Tarren Bragdon, executive director of the Maine Heritage Policy Center, said Monday that he had accepted an apology from Otten over the weekend.
“From our perspective, Les Otten has responded to the plagiarism,” said Bragdon. “From our perspective it ends there.”
Bragdon said information developed by his organization is used by politicians in a wide range of venues.
“There are a lot of different candidates who want to cite our facts,” he said. “The line gets crossed when we go from being a resource to having our material copied.”
Some of Otten’s Republican opponents in the June 8 primary took him to task for the incident. Bruce Poliquin has posted two press releases on his website since Saturday, the first of which called the plagiarism “bad judgment” on Otten’s part.
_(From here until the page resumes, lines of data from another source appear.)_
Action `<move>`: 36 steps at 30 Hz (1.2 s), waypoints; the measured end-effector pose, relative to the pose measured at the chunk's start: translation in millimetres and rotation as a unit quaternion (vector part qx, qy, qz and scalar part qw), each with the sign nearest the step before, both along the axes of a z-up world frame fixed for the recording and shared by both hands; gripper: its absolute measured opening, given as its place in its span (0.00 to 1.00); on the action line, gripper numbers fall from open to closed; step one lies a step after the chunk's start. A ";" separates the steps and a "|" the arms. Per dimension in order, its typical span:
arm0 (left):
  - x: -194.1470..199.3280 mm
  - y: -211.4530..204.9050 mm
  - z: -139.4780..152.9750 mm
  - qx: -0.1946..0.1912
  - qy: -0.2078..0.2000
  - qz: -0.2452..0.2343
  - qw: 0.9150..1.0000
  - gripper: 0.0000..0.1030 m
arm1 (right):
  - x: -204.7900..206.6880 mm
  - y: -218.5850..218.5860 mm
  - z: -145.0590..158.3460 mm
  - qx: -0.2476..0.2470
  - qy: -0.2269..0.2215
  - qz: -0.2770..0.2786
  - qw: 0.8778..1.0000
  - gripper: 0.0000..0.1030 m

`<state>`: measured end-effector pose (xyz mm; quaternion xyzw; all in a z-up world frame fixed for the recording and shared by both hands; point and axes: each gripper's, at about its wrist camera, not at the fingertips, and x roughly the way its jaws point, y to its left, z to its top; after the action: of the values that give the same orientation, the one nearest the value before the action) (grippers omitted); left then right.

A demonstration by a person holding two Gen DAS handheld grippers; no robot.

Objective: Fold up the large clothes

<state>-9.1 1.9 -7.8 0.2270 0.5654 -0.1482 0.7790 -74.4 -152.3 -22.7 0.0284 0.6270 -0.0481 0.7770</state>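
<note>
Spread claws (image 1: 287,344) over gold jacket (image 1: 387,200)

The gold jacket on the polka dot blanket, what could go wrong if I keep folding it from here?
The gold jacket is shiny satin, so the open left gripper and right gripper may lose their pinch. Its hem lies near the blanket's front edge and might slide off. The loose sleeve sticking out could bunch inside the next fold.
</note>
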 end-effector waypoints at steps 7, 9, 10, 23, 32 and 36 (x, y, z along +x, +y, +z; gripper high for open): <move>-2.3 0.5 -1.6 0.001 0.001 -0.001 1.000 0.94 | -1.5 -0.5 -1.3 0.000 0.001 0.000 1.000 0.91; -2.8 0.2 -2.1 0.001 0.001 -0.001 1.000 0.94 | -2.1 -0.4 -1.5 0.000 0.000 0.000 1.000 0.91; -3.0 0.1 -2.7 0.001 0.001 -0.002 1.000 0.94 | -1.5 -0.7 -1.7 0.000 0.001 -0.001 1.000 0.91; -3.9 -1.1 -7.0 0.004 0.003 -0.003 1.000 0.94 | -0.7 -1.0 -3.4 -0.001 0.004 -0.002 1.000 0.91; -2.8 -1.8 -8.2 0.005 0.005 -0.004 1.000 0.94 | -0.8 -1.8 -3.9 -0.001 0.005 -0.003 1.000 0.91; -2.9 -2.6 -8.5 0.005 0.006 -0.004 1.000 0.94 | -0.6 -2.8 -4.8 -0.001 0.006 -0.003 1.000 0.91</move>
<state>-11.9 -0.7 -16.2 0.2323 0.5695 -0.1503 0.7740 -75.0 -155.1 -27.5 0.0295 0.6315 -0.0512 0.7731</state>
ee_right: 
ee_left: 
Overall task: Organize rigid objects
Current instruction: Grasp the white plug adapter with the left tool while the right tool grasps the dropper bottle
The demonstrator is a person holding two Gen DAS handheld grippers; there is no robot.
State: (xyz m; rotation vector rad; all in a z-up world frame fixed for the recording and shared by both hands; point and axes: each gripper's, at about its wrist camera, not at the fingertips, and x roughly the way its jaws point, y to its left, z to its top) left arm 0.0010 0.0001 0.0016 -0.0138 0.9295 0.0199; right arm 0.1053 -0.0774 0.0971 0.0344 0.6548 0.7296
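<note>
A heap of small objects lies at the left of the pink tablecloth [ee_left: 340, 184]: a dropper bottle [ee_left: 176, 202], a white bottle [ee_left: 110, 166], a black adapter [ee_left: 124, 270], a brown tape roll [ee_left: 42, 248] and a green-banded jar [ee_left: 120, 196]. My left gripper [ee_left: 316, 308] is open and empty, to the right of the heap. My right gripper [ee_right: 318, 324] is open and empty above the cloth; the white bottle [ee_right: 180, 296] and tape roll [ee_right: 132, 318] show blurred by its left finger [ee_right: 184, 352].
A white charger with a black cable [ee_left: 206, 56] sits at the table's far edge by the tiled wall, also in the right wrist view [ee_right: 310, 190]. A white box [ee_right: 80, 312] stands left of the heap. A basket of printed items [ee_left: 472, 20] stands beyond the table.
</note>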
In the second, Poliquin accused Otten of crafting his long-touted “Jobs Plan” from information from the Maine Heritage Policy Center.
“There cannot be looming questions about the integrity of our governor on his or her first day in office,” Poliquin stated in the release.
Paul LePage, another candidate in the seven-person Republican primary, said Otten’s plagiarism was “pretty serious,” though he added that Otten and other candidates have been “using a lot of my ideas.”
“Since the beginning of the campaign I’ve been going after promoting the Constitution, regulatory control and reforms in the Department of Health and Human Services,” said LePage. “Back in September I was the only one speaking about those things, and now everyone is.”
Martin Sheehan, communications director for Matt Jacobson, said Jacobson sees the issue as evidence of flaws in Otten’s character.
“Matt went to the Naval Academy where you have an honor code,” said Sheehan. “That’s just not the way you operate.”
The campaigns for Republican candidates Steve Abbott, Peter Mills and Bill Beardsley either didn’t respond to inquiries from the Bangor Daily News on Monday or declined to weigh in on the matter.
Otten said he wasn’t worried about the impact of the scandal on his campaign.
“Generally when people get attacked it’s because they’re perceived to be in the lead,” said Otten. “We’ve been running an extremely strong campaign, and people are looking for weaknesses.”
Asked how his campaign literature is developed, Otten said most of it is written by staffer and longtime collaborator Bill Strauss after exhaustive conversations within the campaign.
“We have long discussions about economic policy, and we write everything from scratch,” said Otten. “A large amount of that comes off my pen. This is an isolated example for us.”
Poliquin and others, including Pine Tree Politics, characterize the incident as the latest in a pattern of plagiarism dating back to the early days of the campaign when an Otten logo and website appeared to mimic those of President Barack Obama.
Smith rejected the notion that there is any pattern.
“At the beginning of the campaign there was criticism of some of our design work,” said Smith. “That issue dissipated quickly. There is no pattern.”
The Associated Press contributed to this report.